One Fell Swoop

Derek Bailey / Steve Lacy:

Outcome

Recorded in 1983

Derek Bailey electric guitar Steve Lacy soprano saxophone

Ind. Title Composers Dur.
1/ Input #1 Derek Bailey, Steve Lacy 16:49
2/ Input #2 13:36
3/ Input #3 8:04
4/ Input #4 15:58
5/ Input #5 5:28

Recorded on June 25, 1983 at 28 rue Dunois, Paris (France). Engineer: Jean-Marc Foussat.

Producers: Jacques Oger & Jean-Marc Foussat for Potlatch.

Cover photo: Jean-Marc Foussat.

Note: this record should be available in the USA from the second week of March, 2000.

Liner Notes

Sans préparation ni prévision, sans preuves ni provisions, sac vide au dos, cheminer librement, improviser.
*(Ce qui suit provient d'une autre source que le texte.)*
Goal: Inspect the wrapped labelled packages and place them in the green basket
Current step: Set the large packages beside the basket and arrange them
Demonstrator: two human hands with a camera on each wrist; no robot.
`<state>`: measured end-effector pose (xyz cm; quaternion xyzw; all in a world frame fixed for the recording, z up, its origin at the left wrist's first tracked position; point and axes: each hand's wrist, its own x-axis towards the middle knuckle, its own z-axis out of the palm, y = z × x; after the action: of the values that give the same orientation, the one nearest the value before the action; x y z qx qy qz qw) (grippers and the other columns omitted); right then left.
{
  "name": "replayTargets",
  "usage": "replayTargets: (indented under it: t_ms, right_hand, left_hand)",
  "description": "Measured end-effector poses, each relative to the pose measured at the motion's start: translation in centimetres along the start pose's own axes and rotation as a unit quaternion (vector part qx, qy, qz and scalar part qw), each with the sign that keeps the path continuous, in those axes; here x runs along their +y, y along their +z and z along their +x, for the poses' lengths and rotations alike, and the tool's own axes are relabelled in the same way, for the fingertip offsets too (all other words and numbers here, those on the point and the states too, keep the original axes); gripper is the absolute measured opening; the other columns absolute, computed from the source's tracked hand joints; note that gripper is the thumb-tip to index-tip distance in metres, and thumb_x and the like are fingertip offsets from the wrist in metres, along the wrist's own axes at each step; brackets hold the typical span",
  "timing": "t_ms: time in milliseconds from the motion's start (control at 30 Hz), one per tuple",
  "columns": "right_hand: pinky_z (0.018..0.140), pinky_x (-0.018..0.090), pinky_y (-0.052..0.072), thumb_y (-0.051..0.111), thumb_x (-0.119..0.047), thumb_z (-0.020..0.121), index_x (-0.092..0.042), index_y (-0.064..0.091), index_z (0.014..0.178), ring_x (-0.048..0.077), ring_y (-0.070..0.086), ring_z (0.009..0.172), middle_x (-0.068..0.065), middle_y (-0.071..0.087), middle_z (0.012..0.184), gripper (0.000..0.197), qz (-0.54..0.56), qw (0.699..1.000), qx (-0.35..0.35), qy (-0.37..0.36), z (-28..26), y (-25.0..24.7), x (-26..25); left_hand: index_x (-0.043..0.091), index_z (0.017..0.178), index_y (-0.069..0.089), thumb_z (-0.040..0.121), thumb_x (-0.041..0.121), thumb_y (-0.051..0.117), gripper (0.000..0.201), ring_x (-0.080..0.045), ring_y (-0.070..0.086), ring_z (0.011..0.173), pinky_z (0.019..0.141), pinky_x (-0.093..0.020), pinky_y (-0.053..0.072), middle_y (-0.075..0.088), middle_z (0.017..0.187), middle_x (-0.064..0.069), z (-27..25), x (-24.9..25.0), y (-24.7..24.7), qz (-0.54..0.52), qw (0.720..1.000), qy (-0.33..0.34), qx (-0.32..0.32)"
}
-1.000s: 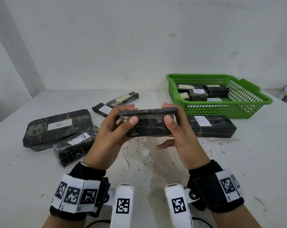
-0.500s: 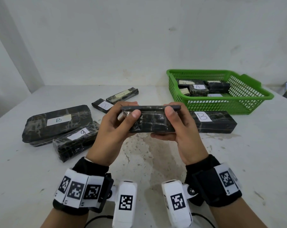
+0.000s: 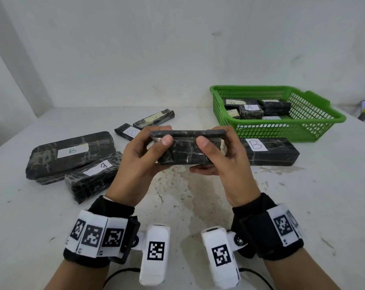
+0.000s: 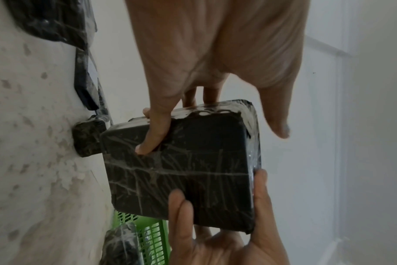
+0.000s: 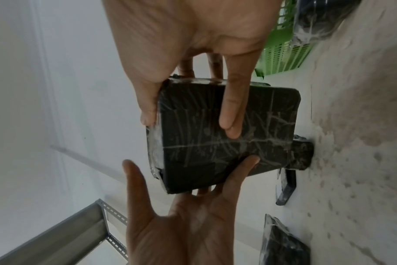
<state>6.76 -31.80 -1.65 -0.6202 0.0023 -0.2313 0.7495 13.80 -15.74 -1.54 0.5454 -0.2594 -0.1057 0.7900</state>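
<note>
Since the earlier frames you had tipped the held package [image 3: 188, 148] a little further, its top edge rolling toward you, while both hands stayed at its ends. It hung above the bench [image 3: 177, 206] in front of you, long axis running left to right. Your left hand [image 3: 143, 164] pinched the left end, thumb on the near face and fingers behind; your right hand [image 3: 221, 162] did the same at the right end, thumb in front and fingers curled underneath. The green basket [image 3: 315, 124] lay ahead and to the right, so your right hand was the nearer one for the drop, and I judge the package would travel end-first that way. A long package marked B [image 3: 269, 150] sat just before the basket's near wall, under that path. To the left, four more packages waited: a large B one [image 3: 70, 155], an A one [image 3: 91, 181] against it, and two small ones behind.

No label showed on the faces turned to any camera; it may sit on the far side. The basket's contents were partly hidden by its wall.
</note>
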Motion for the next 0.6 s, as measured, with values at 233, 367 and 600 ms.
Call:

Foncièrement gratuite, joyeusement désintéressée (improductive, diront certains), la pratique de l’écoute partagée et de l’improvisation recèle d’étranges forces de résistance et de subversion. Elle requiert aussi de ceux qui s’y vouent une porosité active et réactive doublée d’une capacité à ne pas s’oublier. L’articulation de cette présence à soi et de la nécessaire présence à l’autre induit disponibilité et disposition à " l’insécurité ; le poète n’a que des satisfactions adoptives. Cendre toujours inachevée ". On pourrait craindre que, dans le crucial contexte du duo, les univers autarciques de Lacy et Bailey, trompeusement étanches, n’arrivent à s’aboucher ; il n’en est rien.

Dans ces années 80 où l’effectif du sextet lacyen se constitue et se stabilise, où l’interprétation d’art songs (avec Gysin ou Creeley) prend quelque peu le pas sur la stricte improvisation, le sopraniste n’en oublie pas pour autant la très fructueuse british connection des premières années 70 ; de Company en Dreams, des invitations réciproques… et rares. Mues par une irrépressible envie cinétique, les asymptotes de Derek Bailey et de Steve Lacy dessinent des trajectoires finalement (à l’infini) compatibles et paradoxalement sécantes. En épissures inouïes s’entremêlent les échafaudages de bambou du guitariste, lignes hérissées ou estompées, salves sobres ou crénelées, raclements batailleurs, textures fouaillées, avec les roulades, flèches et figures transposées du saxophoniste, architecture souple dont les confins résonnent de growls secs. " Le poème est ascension furieuse ; la poésie, le jeu des berges arides. " A bout d’idiome, hors d’eux-mêmes, il leur faut prendre cette langue commune qui s’invente en se faisant : " Parole, orage, glace et sang finiront par former un givre commun ".

Sans forme a priori, ce langage neuf se conçoit dans les opérations qui le réalisent : outre-manche, Bailey inventorie et exténue le vocabulaire (depuis 1960), tandis que Lacy (auquel on doit l’éclaircissement de la voix du saxophone soprano dans les années 50) tâche d’épuiser, outre-anche, la syntaxe. Le rôle de l’auditeur et de sa mémoire, réflexive et non linéaire, s’avère naturellement vital ici ; c’est lui qui complète l’oeuvre en la rendant présente en toutes ses parties.

Ils n’écriront " pas de poème d’acquiescement ", et la musique de ce recueil, furieusement mystérieuse et inespérée, sans début ni fin, reste un défi à l’industrie moderne du sommeil, la marque d’un " amour réalisé du désir demeuré désir ".

Guillaume Tarche

Les citations sont extraites d’œuvres de René Char.